We’re halfway
there: we’ve modified all our filenames to be consistently
lowercase and to end in .html
. Now we just need to
edit the HREF
attributes of the links inside those
HTML files to reflect those changes. To do that, we will need to
write a new script that can open up each member of a list of files
that is passed to it, make changes to that file, and save the changes
back to disk.
Even more than the renaming-files example we just finished, this one exposes us to a real risk of accidentally doing bad things to our data. Again, please make sure you have a good backup before proceeding. Also, see Parsing HTML with Regexes Considered Harmful for a discussion of some of the limitations of the approach presented here.
Here is a script that represents a first step in altering this example site’s HTML documents to match the filename changes made in the first half of the chapter:
#!/usr/bin/perl -w # fix_links.plx # this script processes all the *.html files whose names are supplied # to it on the command line, replacing all HREF attributes # that point to local resources in the current directory # with rewritten versions that have: # # 1) '.htm' extensions changed to '.html', and # 2) VaRiEnT captialization uniformly downcased. foreach $file (@ARGV) { unless (-f $file) { warn "$file is not a plain file.
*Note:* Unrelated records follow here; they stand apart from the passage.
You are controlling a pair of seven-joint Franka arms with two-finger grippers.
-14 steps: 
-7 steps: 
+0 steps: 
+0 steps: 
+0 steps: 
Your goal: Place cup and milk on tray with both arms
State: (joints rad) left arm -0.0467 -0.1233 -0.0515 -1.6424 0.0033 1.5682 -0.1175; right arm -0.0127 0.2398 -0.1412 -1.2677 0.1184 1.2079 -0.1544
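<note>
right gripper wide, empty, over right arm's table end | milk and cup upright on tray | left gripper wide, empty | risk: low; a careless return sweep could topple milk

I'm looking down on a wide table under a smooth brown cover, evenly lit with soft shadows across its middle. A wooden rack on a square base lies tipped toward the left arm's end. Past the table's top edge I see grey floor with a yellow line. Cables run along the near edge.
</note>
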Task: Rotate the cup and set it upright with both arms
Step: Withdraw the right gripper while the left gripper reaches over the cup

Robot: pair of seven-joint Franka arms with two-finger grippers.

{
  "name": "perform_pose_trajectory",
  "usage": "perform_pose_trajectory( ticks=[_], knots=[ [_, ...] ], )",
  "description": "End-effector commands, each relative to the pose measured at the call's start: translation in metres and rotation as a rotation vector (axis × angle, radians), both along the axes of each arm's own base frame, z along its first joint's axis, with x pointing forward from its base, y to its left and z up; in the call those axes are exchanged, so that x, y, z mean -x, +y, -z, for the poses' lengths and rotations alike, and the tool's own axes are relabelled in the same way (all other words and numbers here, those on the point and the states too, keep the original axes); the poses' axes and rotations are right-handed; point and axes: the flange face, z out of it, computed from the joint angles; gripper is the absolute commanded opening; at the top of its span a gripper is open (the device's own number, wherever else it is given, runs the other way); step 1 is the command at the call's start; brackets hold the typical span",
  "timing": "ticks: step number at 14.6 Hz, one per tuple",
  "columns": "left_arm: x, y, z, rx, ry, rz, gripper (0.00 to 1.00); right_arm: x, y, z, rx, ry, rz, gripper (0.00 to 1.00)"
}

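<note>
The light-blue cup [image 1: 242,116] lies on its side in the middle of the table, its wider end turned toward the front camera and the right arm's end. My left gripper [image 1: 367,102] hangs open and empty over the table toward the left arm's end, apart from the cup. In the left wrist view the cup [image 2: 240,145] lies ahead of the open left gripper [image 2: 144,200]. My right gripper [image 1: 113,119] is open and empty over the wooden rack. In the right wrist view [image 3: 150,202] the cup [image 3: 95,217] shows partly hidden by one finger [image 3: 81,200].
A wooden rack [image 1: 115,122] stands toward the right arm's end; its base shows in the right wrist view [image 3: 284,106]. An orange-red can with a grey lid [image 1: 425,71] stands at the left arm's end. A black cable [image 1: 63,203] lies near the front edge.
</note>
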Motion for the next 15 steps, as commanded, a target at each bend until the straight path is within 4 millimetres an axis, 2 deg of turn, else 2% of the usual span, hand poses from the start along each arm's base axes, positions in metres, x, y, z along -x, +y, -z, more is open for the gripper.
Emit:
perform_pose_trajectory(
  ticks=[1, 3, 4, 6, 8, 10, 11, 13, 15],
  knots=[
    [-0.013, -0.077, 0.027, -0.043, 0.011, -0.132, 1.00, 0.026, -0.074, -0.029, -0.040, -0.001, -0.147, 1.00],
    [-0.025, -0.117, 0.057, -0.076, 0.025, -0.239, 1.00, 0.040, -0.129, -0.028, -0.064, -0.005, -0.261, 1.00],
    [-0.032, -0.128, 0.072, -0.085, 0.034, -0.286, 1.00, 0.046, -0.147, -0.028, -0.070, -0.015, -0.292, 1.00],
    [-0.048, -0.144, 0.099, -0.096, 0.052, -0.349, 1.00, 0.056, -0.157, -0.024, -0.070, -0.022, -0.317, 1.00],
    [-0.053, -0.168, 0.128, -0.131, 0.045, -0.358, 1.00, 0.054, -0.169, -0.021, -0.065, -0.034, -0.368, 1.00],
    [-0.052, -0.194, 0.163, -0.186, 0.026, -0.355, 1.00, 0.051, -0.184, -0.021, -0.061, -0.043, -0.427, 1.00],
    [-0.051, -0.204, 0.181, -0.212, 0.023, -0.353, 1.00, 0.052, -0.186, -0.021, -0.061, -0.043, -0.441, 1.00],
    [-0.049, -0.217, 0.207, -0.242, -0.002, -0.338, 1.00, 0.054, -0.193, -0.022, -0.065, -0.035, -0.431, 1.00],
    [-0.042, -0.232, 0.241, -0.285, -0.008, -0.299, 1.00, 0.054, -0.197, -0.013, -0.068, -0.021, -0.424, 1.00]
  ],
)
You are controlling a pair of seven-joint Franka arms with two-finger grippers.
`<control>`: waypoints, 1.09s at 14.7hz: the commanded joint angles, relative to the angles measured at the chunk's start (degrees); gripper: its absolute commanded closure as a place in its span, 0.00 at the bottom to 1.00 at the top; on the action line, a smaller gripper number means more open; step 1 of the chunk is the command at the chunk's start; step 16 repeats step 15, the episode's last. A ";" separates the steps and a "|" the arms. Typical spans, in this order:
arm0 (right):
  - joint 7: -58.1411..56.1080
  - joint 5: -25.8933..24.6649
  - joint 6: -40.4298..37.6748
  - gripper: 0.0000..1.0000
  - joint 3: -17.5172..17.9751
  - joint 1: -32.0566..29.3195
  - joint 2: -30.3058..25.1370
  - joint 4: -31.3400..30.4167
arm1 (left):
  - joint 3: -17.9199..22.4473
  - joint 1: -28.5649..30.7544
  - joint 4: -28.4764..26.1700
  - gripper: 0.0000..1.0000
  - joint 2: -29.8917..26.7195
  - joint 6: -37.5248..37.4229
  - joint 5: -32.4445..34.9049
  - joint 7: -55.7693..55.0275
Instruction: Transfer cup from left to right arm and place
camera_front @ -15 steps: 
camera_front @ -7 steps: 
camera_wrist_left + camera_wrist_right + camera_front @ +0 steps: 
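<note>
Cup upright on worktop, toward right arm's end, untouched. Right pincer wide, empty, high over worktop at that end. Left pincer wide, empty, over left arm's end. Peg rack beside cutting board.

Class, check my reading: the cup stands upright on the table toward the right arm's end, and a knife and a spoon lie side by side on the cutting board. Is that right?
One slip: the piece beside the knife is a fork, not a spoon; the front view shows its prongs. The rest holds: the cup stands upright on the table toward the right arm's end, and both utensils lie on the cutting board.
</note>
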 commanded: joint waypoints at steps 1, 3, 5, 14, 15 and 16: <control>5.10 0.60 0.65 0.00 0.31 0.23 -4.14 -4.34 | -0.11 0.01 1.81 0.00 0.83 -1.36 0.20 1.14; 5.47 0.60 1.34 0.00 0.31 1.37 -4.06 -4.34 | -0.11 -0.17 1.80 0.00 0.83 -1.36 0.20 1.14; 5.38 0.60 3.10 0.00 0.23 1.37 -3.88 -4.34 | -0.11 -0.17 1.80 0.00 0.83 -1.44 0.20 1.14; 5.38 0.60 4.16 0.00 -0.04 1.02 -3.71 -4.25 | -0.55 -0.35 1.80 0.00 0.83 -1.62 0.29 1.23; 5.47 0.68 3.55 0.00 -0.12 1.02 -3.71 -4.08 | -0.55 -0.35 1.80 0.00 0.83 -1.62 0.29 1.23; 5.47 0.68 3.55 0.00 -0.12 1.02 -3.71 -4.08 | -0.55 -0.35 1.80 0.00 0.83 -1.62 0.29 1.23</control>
Skipping...\n"; next; } unless ($file =~ /\.html$/) { warn "$file doesn't end in .html. Skipping...\n"; next; } if ($file =~ m{/}) { warn "$file contains a slash. Skipping...\n"; next; } open IN, $file or die "can't open $file for reading: $!"; while ($line = <IN>) { print $line; } close IN; }
This script actually looks a lot like rename.plx
,
the last example we worked on. After an initial comment explaining
what it does, it has a foreach
loop that processes
each filename passed to it in the command-line arguments. Inside that
loop come some sanity checks that should look pretty familiar because
they’re based on those in rename.plx
.
You’ll notice two slight differences in the second sanity
check’s regular expression pattern compared with the
corresponding one in rename.plx
: a literal
l
(the letter “L”) has been added (so
it looks for files ending in .html
rather than
.htm
), and the /i
modifier has
been removed, such that only lowercase .html
extensions will qualify.
Next comes the following line, which opens the
$file
currently being processed through the
foreach
loop, so the script can read it:
open IN, $file or die "can't open $file for reading: $!";
This is the standard Perl idiom for opening up a file in order to
read its contents into your script. Perl’s
open
function takes two arguments: a
filehandle name (by convention, it should
be ALL CAPS), and a string specifying both the name of the file you
want to open and, optionally, a symbol specifying how you want to
open it.
You saw in the last chapter how
putting a pipe symbol (|
) at the beginning of the
filename string opened a pipe to an external program, such that
printing to the filehandle sent the printed output to that
program’s standard input. Because the default behavior of the
open
function is to open the file for reading,
though, and because opening the file for reading is exactly what you
want to do in this case, you can dispense with the symbol and just
give the filename, which is what this line does.
After the open
statement is the all-important
or die
clause, to have the script die with an
error message if the file can’t be opened.
So,
we have a filehandle opened for reading.
In order to actually read from it, we put the filehandle inside a
pair of angle brackets, which causes Perl to return a line of data
from the file. The way you typically do that in your Perl script is
with a while
loop, like the one that comes next in
this script:
while ($line = <IN>) { print $line; }
A while
loop is sort of a cross between an
if
block and a foreach
loop.
Its general form is:
while (something
) {
do something;
do some other something;
do still some other something;
}
Like an if
block, the part inside the parentheses
is tested, and the block fires off only if the thing being tested
returns a true value. Like a
foreach
loop, though, the script can execute the block multiple times. What
happens is, after the conditional test (that is, the part inside the
parentheses) returns a true value and the script makes its first trip
through the block, the conditional test is evaluated again, and if
it’s still true, the block is executed again. And so on,
ad infinitum.
Obviously, it could be a problem for your script if you put something
in your while
loop’s conditional test that
never became false. The number 1
, for example, is
always “true,” so the following loop would in effect be a
trap from which your script could never escape:
while (1) { print "hello, world!\n"; }
If you put this code in your script, it would simply print
hello, world!\n
over and over again, forever (or
until you remembered that you can kill your script in mid-execution
by typing Ctrl-C
in the shell).
Let’s take another look now at the line that begins this
while
loop, looking particularly at the logical
test:
while ($line = <IN>) {
Perl looks at the return value of whatever is inside the parentheses
in order to determine truth or falseness for the purpose of
controlling the while
loop. In this case, what is
inside the parentheses is an assignment to the scalar variable
$line
. As Perl sees things, the return value of an
assignment operation (that is, the thing that will be tested for
truth) is whatever is assigned. So, what’s being assigned? The
output of <IN>
, which, as I mentioned a few
moments ago, is simply a line from the file previously opened for
reading and associated with the filehandle IN
.
Specifically, the line that is assigned is the “next”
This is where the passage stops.